Wednesday, February 22, 2012

Compile Numpy and Scipy with Intel Math Kernel Library

Intel Math Kernel Library (Intel MKL) comes with its own LAPACK and BLAS implementation that optimizes for Intel processors. Compiling and link Numpy and Scipy with Intel MKL can be a good way to speed up your computations.

For example, in my case, the DGETRF function, which performs LU decomposition, of Intel MKL is about 40% faster than the same function in Debian's default LAPACK and ATLAS implementation. Specifically, I was able to reduce the running time of the LU decomposition call on a (3444, 2846) matrix from ~2.5s (the default LAPACK) to only ~1.5s (Intel MKL). The computation is on an Intel Core 2 Quad Q9550 CPU with 4 GB of RAM. This can be considered as a good speedup to me since I need to perform the LU decomposition several times (say, hundreds to thousands).

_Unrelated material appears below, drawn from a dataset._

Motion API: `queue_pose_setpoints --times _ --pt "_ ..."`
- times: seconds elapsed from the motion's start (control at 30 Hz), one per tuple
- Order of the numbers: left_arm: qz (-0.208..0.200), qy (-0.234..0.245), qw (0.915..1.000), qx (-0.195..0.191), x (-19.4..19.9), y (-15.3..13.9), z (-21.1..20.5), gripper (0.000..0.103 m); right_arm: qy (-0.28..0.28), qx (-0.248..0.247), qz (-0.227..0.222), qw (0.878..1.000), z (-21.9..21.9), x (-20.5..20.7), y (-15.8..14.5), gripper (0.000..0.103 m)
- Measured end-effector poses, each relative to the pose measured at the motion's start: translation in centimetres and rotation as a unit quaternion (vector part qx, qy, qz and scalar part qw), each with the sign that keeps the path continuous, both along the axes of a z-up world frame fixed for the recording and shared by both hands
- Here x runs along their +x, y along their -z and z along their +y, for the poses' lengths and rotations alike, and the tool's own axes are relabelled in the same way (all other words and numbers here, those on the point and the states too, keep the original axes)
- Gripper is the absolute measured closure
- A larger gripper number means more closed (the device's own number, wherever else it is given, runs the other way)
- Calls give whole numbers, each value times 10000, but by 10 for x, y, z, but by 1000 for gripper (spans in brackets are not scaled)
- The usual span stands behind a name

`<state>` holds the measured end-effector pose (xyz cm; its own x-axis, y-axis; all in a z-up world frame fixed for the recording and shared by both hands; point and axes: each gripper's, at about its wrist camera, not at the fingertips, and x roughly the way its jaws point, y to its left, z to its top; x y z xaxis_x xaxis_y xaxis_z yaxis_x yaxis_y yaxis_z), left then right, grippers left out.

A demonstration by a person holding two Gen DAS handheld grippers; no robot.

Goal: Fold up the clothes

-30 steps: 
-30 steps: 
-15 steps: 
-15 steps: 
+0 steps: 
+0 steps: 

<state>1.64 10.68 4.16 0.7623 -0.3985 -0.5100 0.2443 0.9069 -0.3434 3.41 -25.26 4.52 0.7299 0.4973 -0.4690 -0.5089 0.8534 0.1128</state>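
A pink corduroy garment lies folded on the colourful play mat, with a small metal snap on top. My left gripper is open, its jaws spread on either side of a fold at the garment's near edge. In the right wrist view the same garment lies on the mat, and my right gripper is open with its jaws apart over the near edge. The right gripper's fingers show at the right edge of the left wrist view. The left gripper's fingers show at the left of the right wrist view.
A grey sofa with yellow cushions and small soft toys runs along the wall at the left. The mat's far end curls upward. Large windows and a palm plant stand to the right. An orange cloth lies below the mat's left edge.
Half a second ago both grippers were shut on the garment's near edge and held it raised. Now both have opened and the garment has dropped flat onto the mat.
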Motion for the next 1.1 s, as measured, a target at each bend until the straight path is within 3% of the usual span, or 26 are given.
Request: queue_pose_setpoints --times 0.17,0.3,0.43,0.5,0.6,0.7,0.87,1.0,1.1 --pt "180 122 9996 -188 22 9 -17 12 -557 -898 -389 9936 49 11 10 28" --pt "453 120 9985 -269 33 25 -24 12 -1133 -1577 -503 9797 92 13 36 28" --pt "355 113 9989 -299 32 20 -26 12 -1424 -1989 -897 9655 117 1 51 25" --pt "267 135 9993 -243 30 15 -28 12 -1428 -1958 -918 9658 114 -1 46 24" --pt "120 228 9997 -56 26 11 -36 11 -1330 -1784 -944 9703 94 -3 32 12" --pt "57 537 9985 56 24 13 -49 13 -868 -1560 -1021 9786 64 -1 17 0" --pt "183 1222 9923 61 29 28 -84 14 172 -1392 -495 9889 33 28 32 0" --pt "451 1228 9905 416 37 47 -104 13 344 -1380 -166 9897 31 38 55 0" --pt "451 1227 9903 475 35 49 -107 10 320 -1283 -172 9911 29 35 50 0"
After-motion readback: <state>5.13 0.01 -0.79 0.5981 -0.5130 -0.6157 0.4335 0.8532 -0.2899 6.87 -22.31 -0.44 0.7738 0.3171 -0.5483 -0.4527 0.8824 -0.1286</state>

This tutorial will list out necessary steps to compile Numpy and Scipy using Intel C compiler  and link them with Intel Math Kernel Library (Intel MKL) to make use of its optimized LAPACK and BLAS implementation for Intel processors. The Python version is 2.7.

For preparation, let us clone the git repositories of Numpy and Scipy to your local machine and check out the latest stable versions. When this note is written, the stable version for Numpy is v1.6.1 and for Scipy is v0.10.1rc1.
$ git clone https://github.com/numpy/numpy.git
$ git checkout v1.6.1
$ git clone https://github.com/scipy/scipy.git
$ git checkout v0.10.1rc1

1. Compiling Numpy
To compile Numpy, we will need Intel C++ Composer XE, which bundles the C/C++ compiler and also includes the Intel MKL. To compile Scipy, we need to further install Intel Fortran Composer as well. These compiler suites are free for non-commerical use and you can easily download them from Intel's website. Unpack the tar packages, run ./install.sh and install the compilers by following the instructions on the screen.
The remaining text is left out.